Literature DB >> 21700675

KEGGtranslator: visualizing and converting the KEGG PATHWAY database to various formats.

Clemens Wrzodek1, Andreas Dräger, Andreas Zell.   

Abstract

SUMMARY: The KEGG PATHWAY database provides a widely used service for metabolic and nonmetabolic pathways. It contains manually drawn pathway maps with information about the genes, reactions and relations contained therein. To store these pathways, KEGG uses KGML, a proprietary XML-format. Parsers and translators are needed to process the pathway maps for usage in other applications and algorithms. We have developed KEGGtranslator, an easy-to-use stand-alone application that can visualize and convert KGML formatted XML-files into multiple output formats. Unlike other translators, KEGGtranslator supports a plethora of output formats, is able to augment the information in translated documents (e.g. MIRIAM annotations) beyond the scope of the KGML document, and amends missing components to fragmentary reactions within the pathway to allow simulations on those. AVAILABILITY: KEGGtranslator is freely available as a Java(™) Web Start application and for download at http://www.cogsys.cs.uni-tuebingen.de/software/KEGGtranslator/. KGML files can be downloaded from within the application. CONTACT: clemens.wrzodek@uni-tuebingen.de SUPPLEMENTARY INFORMATION: Supplementary data are available at Bioinformatics online.

Entities:  

Mesh:

Year:  2011        PMID: 21700675      PMCID: PMC3150042          DOI: 10.1093/bioinformatics/btr377

Source DB:  PubMed          Journal:  Bioinformatics        ISSN: 1367-4803            Impact factor:   6.937


1 INTRODUCTION

Many academic researchers, who want to use pathway-based information, utilize the KEGG PATHWAY database (Kanehisa and Goto, 2000). The database, established in 1995, contains manually created maps for various pathways. These maps are visualized on the web and can be downloaded free of charge (for academics) as XML-files in the KEGG Markup Language (KGML). The elements in a pathway XML-file (such as reactions or genes) are usually identified by a KEGG identifier only. Thus, KEGG PATHWAY is strongly related to other KEGG databases that resolve and further describe the identifiers. However, the content of these KGML-formatted XML-files itself is limited. Gene names are often encoded as barely readable abbreviations and elements are only annotated by a single KEGG identifier. By improving the annotation and translating the KGML-files to other file formats, researchers could use the KEGG database for many applications: individual pathway pictures could be created; pathway simulation and modeling applications could be executed; graph-operations on the pathways or stoichiometric analyses could be performed (e.g. Heinrich and Schuster, 2006, chapter 3); or the KEGG pathway database could be used for gene set enrichment analyses. For these purposes, only a few converters are available: KEGGconverter (Moutselos ) or KEGG2SBML (Funahashi ) offer command-line or web-based conversion of KGML-files to SBML-files. KEGGgraph (Zhang and Wiemann, 2009) is able to convert KGML-files to R-based graph structures. None of these tools has a graphical user interface, is capable to validate and autocomplete KEGG reactions, adds standard identifiers (such as MIRIAM URNs) to pathway elements, or is able to write KGML files in multiple ouput formats. Along with this work, the command-line toolbox SuBliMinaL (N.Swainston et al., submitted for publication) overcomes some of these limitations. We here present KEGGtranslator, which reads and completes the content of an XML-file by retrieving online-annotation of all genes and reactions using the KEGG API. KGML-files can be converted to many output formats. Minor deficiencies are corrected (e.g. the name of a gene), new information is added (e.g. multiple MIRIAM identifiers for each gene and reaction (Novère ), or SBO terms describing the function) and some crucial deficiencies (like missing reactants) are addressed.

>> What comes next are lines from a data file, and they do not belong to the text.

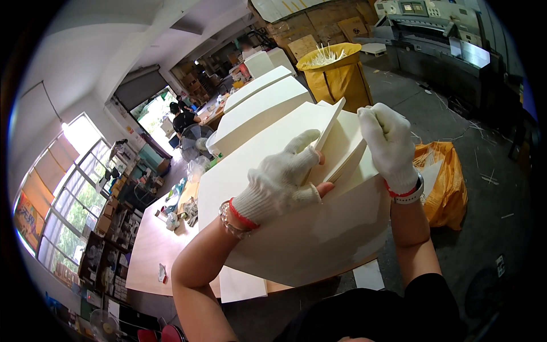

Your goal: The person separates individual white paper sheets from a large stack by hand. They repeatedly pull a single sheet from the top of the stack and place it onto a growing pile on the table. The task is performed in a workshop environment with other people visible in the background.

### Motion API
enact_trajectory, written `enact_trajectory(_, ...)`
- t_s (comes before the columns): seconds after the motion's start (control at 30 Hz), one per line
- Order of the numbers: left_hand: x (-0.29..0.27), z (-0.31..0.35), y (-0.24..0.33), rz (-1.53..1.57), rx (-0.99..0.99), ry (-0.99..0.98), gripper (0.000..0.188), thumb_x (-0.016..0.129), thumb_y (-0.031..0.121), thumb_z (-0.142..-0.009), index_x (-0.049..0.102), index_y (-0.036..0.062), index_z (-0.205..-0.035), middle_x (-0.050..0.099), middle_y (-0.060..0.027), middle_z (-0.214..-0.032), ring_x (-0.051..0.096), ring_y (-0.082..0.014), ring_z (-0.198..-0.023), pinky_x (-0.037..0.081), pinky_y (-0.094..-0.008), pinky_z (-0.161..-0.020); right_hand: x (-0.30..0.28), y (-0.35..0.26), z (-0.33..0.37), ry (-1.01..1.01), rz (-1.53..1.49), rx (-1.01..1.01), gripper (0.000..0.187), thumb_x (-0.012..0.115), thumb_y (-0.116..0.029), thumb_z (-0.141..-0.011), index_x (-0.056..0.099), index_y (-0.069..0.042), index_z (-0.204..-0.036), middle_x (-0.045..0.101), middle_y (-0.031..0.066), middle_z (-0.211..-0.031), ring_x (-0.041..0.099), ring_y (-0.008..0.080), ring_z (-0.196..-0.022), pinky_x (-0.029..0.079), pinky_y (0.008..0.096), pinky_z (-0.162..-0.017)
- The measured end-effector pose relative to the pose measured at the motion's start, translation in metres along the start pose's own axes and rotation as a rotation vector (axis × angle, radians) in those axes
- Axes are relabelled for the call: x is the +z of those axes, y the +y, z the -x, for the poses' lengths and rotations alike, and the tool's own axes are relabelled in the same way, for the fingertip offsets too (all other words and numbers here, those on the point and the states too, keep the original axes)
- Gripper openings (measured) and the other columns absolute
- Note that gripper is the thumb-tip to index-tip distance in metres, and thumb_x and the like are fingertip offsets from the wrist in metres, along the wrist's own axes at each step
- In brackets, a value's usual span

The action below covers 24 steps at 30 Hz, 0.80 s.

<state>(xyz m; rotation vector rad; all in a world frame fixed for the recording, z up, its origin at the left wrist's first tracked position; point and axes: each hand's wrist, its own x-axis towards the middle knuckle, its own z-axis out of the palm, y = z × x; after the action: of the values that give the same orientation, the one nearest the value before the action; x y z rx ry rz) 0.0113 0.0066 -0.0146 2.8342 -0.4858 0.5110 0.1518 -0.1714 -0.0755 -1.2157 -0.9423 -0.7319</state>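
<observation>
My left hand (279, 181), in a white knit glove with some bare fingertips, grips the edge of a lifted sheaf of white card (343, 139). Its thumb and fingers are closed around the sheets, which fan slightly apart. Beneath lies a tall stack of large white card (313, 245), its near side facing me. My right hand (388, 142), also gloved, is curled into a fist beside the sheaf's right edge. Whatever its fingers may hold is hidden.
More card stacks (262, 108) stand behind on the wooden table (151, 251). A yellow bin (336, 74) of white offcuts and an orange bag (447, 188) sit to the right. A machine (433, 40) stands far right. Scraps litter the floor. A person (183, 118) is at the back left, near a fan (196, 141).
</observation>
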Motion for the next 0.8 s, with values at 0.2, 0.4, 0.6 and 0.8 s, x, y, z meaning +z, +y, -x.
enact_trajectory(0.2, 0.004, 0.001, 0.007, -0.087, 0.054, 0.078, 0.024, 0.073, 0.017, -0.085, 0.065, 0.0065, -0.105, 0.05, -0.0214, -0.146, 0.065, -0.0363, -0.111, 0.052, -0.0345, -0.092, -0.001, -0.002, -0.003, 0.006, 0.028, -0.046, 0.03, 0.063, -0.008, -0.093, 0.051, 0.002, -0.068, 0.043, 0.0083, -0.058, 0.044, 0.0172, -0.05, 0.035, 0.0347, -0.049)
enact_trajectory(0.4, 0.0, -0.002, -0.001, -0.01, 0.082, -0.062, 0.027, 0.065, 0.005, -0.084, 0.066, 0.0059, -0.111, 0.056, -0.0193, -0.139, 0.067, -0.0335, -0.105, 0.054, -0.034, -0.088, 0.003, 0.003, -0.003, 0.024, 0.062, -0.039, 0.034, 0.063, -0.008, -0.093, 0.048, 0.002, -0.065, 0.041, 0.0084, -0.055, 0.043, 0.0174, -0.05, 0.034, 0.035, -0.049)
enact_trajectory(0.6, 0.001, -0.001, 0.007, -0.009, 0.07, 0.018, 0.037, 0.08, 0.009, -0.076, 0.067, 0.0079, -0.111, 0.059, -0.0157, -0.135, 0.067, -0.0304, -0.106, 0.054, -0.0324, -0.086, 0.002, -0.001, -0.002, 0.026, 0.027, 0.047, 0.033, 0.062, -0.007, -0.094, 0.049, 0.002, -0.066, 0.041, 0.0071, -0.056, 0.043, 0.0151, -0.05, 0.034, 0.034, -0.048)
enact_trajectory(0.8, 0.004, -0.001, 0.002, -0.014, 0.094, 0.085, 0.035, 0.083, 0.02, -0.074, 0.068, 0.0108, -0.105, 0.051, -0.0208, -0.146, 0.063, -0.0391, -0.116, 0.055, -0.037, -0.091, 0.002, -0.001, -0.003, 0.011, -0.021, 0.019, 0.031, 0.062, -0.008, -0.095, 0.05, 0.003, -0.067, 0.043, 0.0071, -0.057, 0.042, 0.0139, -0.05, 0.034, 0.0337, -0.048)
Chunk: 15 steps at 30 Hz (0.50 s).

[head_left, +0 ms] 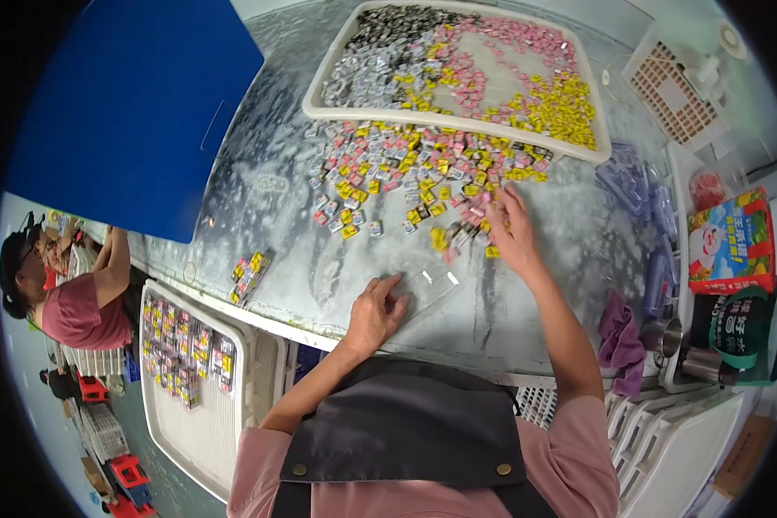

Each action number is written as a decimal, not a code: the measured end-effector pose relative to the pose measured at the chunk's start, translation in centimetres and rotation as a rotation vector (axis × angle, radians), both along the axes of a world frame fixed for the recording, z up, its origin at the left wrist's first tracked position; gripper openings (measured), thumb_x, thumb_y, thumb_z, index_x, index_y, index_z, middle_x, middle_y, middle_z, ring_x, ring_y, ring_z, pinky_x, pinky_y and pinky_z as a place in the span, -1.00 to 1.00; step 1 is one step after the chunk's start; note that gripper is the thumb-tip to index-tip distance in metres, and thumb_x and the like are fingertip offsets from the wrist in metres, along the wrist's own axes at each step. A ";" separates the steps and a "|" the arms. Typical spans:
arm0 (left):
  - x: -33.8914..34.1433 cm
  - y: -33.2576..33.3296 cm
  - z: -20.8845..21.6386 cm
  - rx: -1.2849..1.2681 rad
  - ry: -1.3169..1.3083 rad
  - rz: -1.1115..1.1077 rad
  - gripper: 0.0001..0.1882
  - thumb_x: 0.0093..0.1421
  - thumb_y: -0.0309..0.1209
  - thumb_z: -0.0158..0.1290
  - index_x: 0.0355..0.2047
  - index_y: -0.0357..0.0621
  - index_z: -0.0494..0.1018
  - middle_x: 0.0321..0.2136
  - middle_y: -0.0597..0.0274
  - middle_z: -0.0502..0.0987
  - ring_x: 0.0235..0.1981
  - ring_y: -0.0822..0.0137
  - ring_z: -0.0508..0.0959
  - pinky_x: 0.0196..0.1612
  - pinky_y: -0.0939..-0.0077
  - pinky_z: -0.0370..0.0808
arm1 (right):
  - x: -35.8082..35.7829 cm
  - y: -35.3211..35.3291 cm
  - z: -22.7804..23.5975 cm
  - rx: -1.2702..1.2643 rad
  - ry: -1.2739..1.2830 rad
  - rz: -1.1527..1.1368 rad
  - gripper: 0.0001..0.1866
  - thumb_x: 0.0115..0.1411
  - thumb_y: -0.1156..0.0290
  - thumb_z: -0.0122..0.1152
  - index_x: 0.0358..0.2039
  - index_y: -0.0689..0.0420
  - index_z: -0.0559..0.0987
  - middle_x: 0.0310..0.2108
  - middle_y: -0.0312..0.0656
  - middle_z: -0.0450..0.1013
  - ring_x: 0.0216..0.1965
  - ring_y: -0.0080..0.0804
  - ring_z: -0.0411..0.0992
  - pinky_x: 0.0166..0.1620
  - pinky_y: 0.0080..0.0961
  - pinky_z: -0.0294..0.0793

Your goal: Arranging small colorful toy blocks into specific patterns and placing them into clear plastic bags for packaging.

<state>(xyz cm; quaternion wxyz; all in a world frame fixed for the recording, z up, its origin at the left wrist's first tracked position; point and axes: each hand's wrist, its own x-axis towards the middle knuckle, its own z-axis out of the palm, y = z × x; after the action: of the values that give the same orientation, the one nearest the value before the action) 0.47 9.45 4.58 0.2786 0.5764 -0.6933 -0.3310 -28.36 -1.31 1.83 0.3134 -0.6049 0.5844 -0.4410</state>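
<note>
The person's right hand was bent loosely over small, blocky pink, yellow and black pieces, strewn across the mottled grey tabletop before a shallow white plastic tray. The left hand curled at the near end of a clear, rectangular plastic case. Blur and see-through plastic left it uncertain whether either hand gripped anything. The step looked like gathering loose pieces — the next move seemed to call for a light pinch and a steadied case.
</note>
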 end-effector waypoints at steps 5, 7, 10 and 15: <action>0.2 0.3 0.4 -0.059 -0.032 -0.060 -0.60 0.19 -0.45 0.20 0.03 -0.29 0.49 -0.39 0.08 0.47 -0.55 0.26 0.52 -0.41 0.38 0.50 | -0.9 7.2 0.8 -0.106 0.414 0.071 -0.32 0.30 0.15 0.18 0.27 0.32 0.28 0.33 0.19 0.13 0.40 0.16 0.01 0.39 -0.05 -0.01; 0.1 0.5 -0.1 -0.077 -0.023 -0.034 -0.59 0.20 -0.41 0.18 0.06 -0.22 0.48 -0.34 0.06 0.47 -0.52 0.18 0.56 -0.39 0.31 0.52 | -0.3 7.8 0.8 -0.134 0.658 0.084 -0.29 0.29 0.15 0.19 0.29 0.35 0.23 0.35 0.21 0.10 0.41 0.16 -0.02 0.40 -0.06 -0.02; -0.5 0.0 0.1 -0.096 -0.183 -0.126 -0.53 0.19 -0.37 0.17 0.13 -0.08 0.45 -0.28 0.03 0.47 -0.44 0.02 0.57 -0.34 0.19 0.55 | 2.7 5.8 0.6 -0.175 0.733 0.147 -0.29 0.29 0.19 0.19 0.27 0.40 0.23 0.36 0.25 0.05 0.40 0.17 0.00 0.40 -0.07 -0.02; -0.8 -1.1 0.8 -0.163 -0.168 -0.271 -0.51 0.11 -0.44 0.18 0.10 -0.10 0.47 -0.30 0.05 0.44 -0.32 0.03 0.55 -0.28 0.20 0.53 | 7.7 -1.1 0.2 -0.219 0.404 0.245 -0.42 0.30 0.28 0.19 0.22 0.36 0.32 0.30 0.18 0.20 0.32 0.12 0.16 0.32 -0.20 0.20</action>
<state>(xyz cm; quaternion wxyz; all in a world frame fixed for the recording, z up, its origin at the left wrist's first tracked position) -0.32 8.36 5.41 0.2183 0.4789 -0.8099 -0.2589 -20.70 -2.39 1.99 0.1742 -0.7772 0.5063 -0.3305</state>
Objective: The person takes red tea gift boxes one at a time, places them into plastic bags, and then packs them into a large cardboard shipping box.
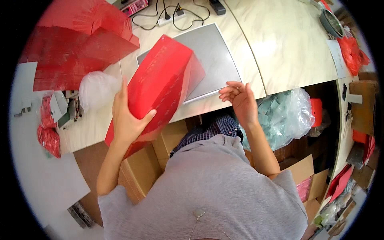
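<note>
A long red box [158,76], slightly smeared by motion, is tilted in the grip of my left hand [127,114]. My thumb lies over its near side, and the fingers reach round its left edge. A clear film or flap stands out from the box's right side. My right hand [239,101] is raised to the right of the box, fingers loosely apart and nothing in it. Beneath the box, partly covered by it, a flat grey metal-topped plate [216,52] rests on the table.
Red wrapped packages [76,52] are stacked at the far left, with a white plastic bag [96,90] beside them. A power strip [172,19] with black cables lies at the back of the table [288,44]. Bagged greenish packets [280,116] fill the space under the right side. Open cardboard boxes [138,168] stand below.
</note>
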### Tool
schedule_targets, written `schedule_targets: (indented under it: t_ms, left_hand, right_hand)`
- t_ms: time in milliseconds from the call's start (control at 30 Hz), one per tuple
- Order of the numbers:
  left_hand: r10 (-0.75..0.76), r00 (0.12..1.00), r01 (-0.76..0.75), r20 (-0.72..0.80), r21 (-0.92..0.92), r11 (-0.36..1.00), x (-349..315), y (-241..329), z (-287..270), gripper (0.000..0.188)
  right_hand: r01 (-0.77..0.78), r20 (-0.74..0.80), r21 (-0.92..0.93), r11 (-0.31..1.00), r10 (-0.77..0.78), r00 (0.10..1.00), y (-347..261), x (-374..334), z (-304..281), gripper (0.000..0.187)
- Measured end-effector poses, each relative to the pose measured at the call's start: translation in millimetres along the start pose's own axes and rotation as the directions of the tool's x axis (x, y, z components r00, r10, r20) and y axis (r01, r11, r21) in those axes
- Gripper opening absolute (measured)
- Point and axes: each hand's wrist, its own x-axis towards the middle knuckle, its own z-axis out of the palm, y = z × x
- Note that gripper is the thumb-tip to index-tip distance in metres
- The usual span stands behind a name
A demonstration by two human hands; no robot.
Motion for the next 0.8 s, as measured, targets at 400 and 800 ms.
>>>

2 TRANSLATION OF KGML-FILES

In the first step of a translation, KEGGtranslator reads a given XML-file and puts all contained elements into an internal data structure. To get further information and annotation, the KEGG database is queried via the KEGG API for each element in the document (pathway, entries, reactions, relations, substrates, products, etc.). This completes the sparse XML-document with comprehensive information. For example, multiple synonyms and identifiers of many external databases (Ensembl, EntrezGene, UniProt, ChEBI, Gene Ontology, DrugBank, PDBeChem and many more) are being assigned to genes and other elements. After this initial step, various preprocessing operations are performed on the pathway. The user may choose to let KEGGtranslator correct various deficiencies automatically: Remove white nodes—KEGG uses colors in the visualization of a pathway to annotate organism-specific orthologous genes. Nodes in green represent biological entities that occur in the current organism. Nodes in white represent biological entities, corresponding to genes that occur in this pathway in other species, but not in the current one. Translating all those nodes into new models, without caring for the node color, would lead to a model, that contains invalid genes in the pathway. Remove orphans—isolated nodes without any reactions or relations are usually unnecessary for further simulations. Autocomplete reactions—another major deficiency are incomplete reactions. The XML-files only contain those components of a reaction, that are needed for the graphical representation of the pathway. Reactants that are not necessary for the visualization are usually skipped in the KGML format. Thus, the given chemical equation is sometimes incomplete (see Fig. 1). KEGGtranslator is able to lookup each reaction and amend the missing components to reactions. This leads to more complete and functionally correct pathway models, which is very important, e.g. for stoichiometric simulations. After these preprocessing steps, KEGGtranslator branches between two different conversion modes for the actual translation: a functional translation (SBML) and a graphical translation (e.g. GraphML, GML). Depending on the chosen output format, KEGGtranslator determines how to continue with the conversion.
Fig. 1.

(A) Screenshot of a translated GraphML pathway in KEGGtranslator. (B) The need for autocompleting reactions: the upper half shows the KGML-file with only one substrate and product. On the lower half, the complete reaction equation is shown. As one can see, one substrate and product is missing in the XML-document.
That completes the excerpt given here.